3. Lonely personality, like someone
Children who grow up for a long time under the cold and violence are prone to develop a lonely character and gradually become lonely, which is not conducive to the social growth of the child. Duoduo is 10 years old this year. He always likes to be alone at school. His heart is sensitive and fragile. The children are reluctant to play with him because he is boring. The long-term silence and loneliness made the ten-year-old child look more mature, but his energy was also reduced. Later, we learned that this was caused by the child's lack of parental care and company.
1. More interaction with children
Children like to play, outdoor sports and parent-child travel are very good choices, especially for families with poor parent-child interaction.

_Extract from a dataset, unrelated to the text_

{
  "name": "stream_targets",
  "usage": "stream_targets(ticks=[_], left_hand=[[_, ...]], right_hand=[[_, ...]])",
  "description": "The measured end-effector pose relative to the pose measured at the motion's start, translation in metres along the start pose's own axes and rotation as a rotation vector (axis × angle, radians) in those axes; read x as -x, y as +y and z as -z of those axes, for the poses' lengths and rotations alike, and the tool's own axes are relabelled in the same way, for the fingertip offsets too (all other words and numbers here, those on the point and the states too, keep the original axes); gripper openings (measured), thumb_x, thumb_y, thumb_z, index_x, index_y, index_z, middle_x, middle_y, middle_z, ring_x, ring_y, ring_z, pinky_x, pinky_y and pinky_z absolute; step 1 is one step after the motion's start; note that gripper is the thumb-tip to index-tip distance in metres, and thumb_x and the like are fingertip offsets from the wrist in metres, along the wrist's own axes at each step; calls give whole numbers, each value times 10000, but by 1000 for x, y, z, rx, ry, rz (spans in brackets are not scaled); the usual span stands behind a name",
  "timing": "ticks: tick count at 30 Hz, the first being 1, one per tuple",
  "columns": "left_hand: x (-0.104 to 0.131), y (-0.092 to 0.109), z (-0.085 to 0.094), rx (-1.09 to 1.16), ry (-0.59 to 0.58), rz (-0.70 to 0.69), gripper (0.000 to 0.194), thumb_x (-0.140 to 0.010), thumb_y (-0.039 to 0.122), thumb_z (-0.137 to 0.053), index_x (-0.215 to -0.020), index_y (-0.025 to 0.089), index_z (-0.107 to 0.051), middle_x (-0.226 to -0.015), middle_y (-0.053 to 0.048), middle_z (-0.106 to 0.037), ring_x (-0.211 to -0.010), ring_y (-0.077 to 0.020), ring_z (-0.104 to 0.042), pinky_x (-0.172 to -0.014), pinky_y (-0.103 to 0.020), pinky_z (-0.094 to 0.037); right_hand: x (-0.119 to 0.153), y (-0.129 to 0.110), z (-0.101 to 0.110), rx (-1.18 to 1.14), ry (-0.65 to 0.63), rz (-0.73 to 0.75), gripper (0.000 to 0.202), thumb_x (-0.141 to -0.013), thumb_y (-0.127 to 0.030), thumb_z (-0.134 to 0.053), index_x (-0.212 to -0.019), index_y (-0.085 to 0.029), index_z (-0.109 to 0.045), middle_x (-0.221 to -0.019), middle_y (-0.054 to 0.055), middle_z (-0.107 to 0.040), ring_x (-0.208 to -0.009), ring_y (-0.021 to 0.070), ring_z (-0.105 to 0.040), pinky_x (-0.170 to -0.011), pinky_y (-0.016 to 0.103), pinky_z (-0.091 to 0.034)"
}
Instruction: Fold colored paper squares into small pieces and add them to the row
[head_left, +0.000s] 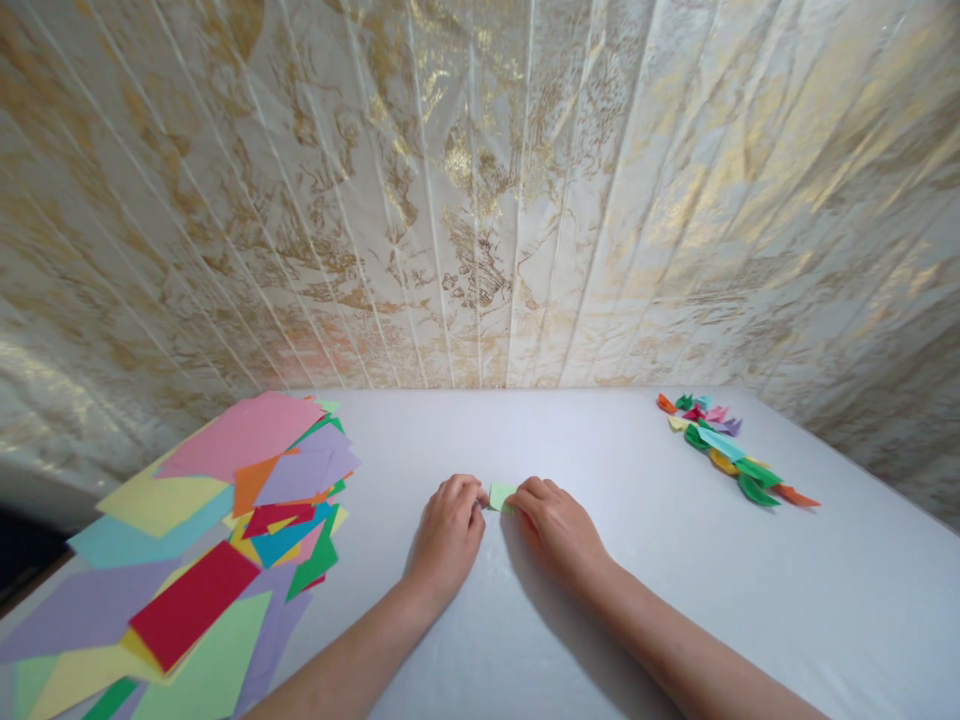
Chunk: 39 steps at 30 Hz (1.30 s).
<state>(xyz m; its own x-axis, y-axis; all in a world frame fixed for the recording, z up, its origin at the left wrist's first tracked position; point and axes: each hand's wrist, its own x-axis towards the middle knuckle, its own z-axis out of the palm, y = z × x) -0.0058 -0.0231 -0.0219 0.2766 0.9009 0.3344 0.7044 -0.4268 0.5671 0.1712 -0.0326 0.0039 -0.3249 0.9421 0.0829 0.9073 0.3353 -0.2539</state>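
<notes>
A small light green piece of paper [501, 497] is between my two hands at the middle of the white table. My left hand [450, 530] is closed, its thumb and fingertips pinched at the paper's left edge. On the opposite side, my right hand [559, 525] has its fingers pressed together over the right edge, covering part of the paper. Both wrists hover low over the tabletop.
Loose coloured paper sheets [195, 600] are spread across the table's left side. Several small folded paper shapes [724, 450] lie in rows at the back right. Behind the white table [495, 640] hangs a shiny gold-patterned curtain [480, 200].
</notes>
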Motion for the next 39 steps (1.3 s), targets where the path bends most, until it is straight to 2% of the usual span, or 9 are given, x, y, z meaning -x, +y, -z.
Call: stream_targets(ticks=[10,16,22,27,35,39], left_hand=[[-1,0,1,74,-26,-43,239,-845,39,-459,-937,216,-591,-1007,-34,-610,-990,-199,-557,-900,-378,-467],[-5,-2,-1,94,-56,-25,344,-844,34,-489,-1110,241,-554,-1003,-18,-648,-980,-192,-575,-908,-372,-461],[-7,-4,-1,40,-12,-15,287,-849,46,-481,-1050,227,-577,-1023,-32,-630,-1002,-206,-557,-905,-376,-462],[-6,-4,0,81,-36,-35,300,-836,28,-477,-1031,231,-581,-964,-18,-645,-969,-199,-567,-888,-366,-469],[-7,-5,-2,116,-56,-97,340,-842,21,-474,-1063,237,-615,-1016,-22,-653,-1009,-198,-561,-914,-369,-465],[-8,-5,-2,89,-59,-96,266,-856,32,-496,-977,223,-636,-962,-22,-649,-980,-199,-551,-884,-355,-468]], right_hand=[[-1,2,4,-63,-27,18,348,-903,-57,-455,-1068,-236,-703,-1050,48,-654,-969,159,-578,-850,243,-416],[-3,4,1,-133,-7,76,349,-852,-12,-467,-1042,-192,-697,-1083,44,-675,-998,161,-579,-902,239,-409],[-2,3,3,-123,-7,68,336,-874,-21,-448,-1029,-189,-694,-1077,49,-676,-1004,160,-577,-913,242,-406],[-2,2,4,-119,-13,59,355,-864,-11,-449,-1050,-198,-687,-1088,42,-675,-1010,158,-576,-909,240,-404],[-3,3,3,-125,-6,62,351,-875,-19,-446,-1051,-201,-688,-1068,44,-683,-995,157,-579,-902,240,-407],[-2,2,3,-135,-5,73,349,-863,-15,-460,-1041,-204,-694,-1061,34,-685,-990,156,-579,-899,236,-410]])
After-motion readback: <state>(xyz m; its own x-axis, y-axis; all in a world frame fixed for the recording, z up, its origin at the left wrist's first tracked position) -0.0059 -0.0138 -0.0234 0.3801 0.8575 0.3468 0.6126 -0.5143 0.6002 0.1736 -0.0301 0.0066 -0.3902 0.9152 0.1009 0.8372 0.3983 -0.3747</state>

Outdoors, everyone can relax their work and stress, put down their mobile phones, and increase concentration and interaction with children. We will find that children are actually very interesting and full of energy.
There was a father who took a 4-year-old child to climb a mountain. The mountain is not high, but it is difficult for a 4-year-old child to climb it. The point is that it was still raining heavily that day. When the family reached the top of the mountain, even though they were wearing raincoats, their entire bodies were soaked, but this experience cultivated the child's tenacious qualities, and later encountered some difficulties. If this father needs to tell him this situation, then he is right. I am full of confidence.
2. Be more patient with children
Many parents and children do not communicate well, not because we do not understand the skills and abilities of communication, but because we lack patience. People often say that raising children is an opportunity for us to cultivate and grow up. Children’s language systems and social experiences may not be able to understand the deeper meaning of adults. Sometimes it will break the casserole and demand the end. At this time, we should not fight for the benefit of the children, but should be patient enough to answer and answer one by one. When you are unable to answer, you can search for information online to find it. If we do live hand in hand, we can clearly tell the child that we will finish the game after being busy and wait for him to play, and the child will usually understand.
3. Create a harmonious and warm family atmosphere
A good family atmosphere is very helpful to the healthy growth of children. Therefore, a good relationship between husband and wife is the basis of a good parent-child relationship. How to create a harmonious and warm family atmosphere, the most important thing is to have love in the family, between husband and wife, between children, and between parents and children. This atmosphere makes your child’s life easier and easier to express. There will be no persistent bad emotions in your heart, and your child’s laughter will often fill your small family.
In the name of love, we must be patient and careful, have effective companionship, have good parent-child interactions, and reduce children’s chances of cold violence. Sometimes, we did not notice ourselves, but it caused great harm to our children. We all hope that when children grow up in love and care, they must observe carefully and actively communicate. I believe that under our care and care, children will become healthier and happier.
asks every day: Did you inadvertently inflict cold violence on your child?